Sur le fond, Pékin n’aime pas l’idée d’ un Iran nucléaire. Mais le protéger lui assure 11% de ses besoins en hydrocarbures (23Mt l’an passé). Elle combat aussi ces sanctions internationales par réflexe atavique, pour en avoir elle-même souffert sous les guerres de l’opium (XIX.) qui lui aliénèrent durant des décennies sa souveraineté.

Pour autant, elle ne se prive pas de rappeler à Téhéran qu’entre Iran et Washington, la dernière compte le plus. Aussi début mars, alors que Moscou semble plus proche du principe de sanctions, Pékin pourrait se laisser convaincre et ne pas opposer son veto à sa 5ème résolution du Conseil de Sécurité sur l’Iran, mais sa 1ère assortie de pénalités.

Enfin la visite, pourtant discrète et effacée du Dalai Lama à la Maison Blanche, le 18/02, a été précédée à Pékin par un concert de fureur et de pressions. Obama réparait une erreur, en fait, ayant justement reculé devant cette échéance en octobre, pour ne pas indisposer l’allié chinois, qui ne lui en avait manifesté aucun gré en retour.

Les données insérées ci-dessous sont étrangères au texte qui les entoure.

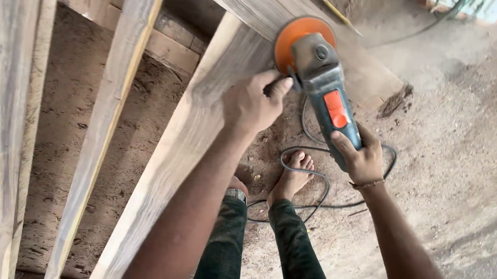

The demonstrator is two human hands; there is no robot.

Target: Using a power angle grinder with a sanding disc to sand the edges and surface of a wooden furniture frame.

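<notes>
My right hand (359, 155) grips the blue-grey body of an angle grinder (324, 86) with an orange switch. Its orange sanding disc (294, 33) rests against a wide wooden plank (252, 6) near the top. My left hand (252, 102) closes around the grinder's side handle by the head, right beside a slanted wooden board (178, 146). A black power cord (304, 178) trails from the tool down to the floor around my bare foot (293, 176).
Several long wooden boards (107, 118) lean across the left half. The floor (450, 171) is covered in sawdust. A thin yellow stick (334, 10) lies on the plank at the top. Bricks (168, 40) sit behind the boards.
</notes>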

Le lendemain matin, sans retard, Jon Huntsman, l’ambassadeur américain était convoqué par Cui Tiankai le n°2 du ministère des affaires étrangères pour une heure de semonce et de haut déplaisir. Mais l’exercice n’alla pas plus loin que la demande aux USA de réparer le tort subi.

Pas de sanctions annoncées, contrairement aux suggestions passées et aux traitements infligés récemment à des pays moins puissants tels Allemagne ou France: c’est que vu l’interaction de ces économies mondiales, et les 755MM$ d’épargne chinoise en bons du trésor, des rétorsions du Céleste Empire n’ont pas de sens, et se retourneraient vite contre lui !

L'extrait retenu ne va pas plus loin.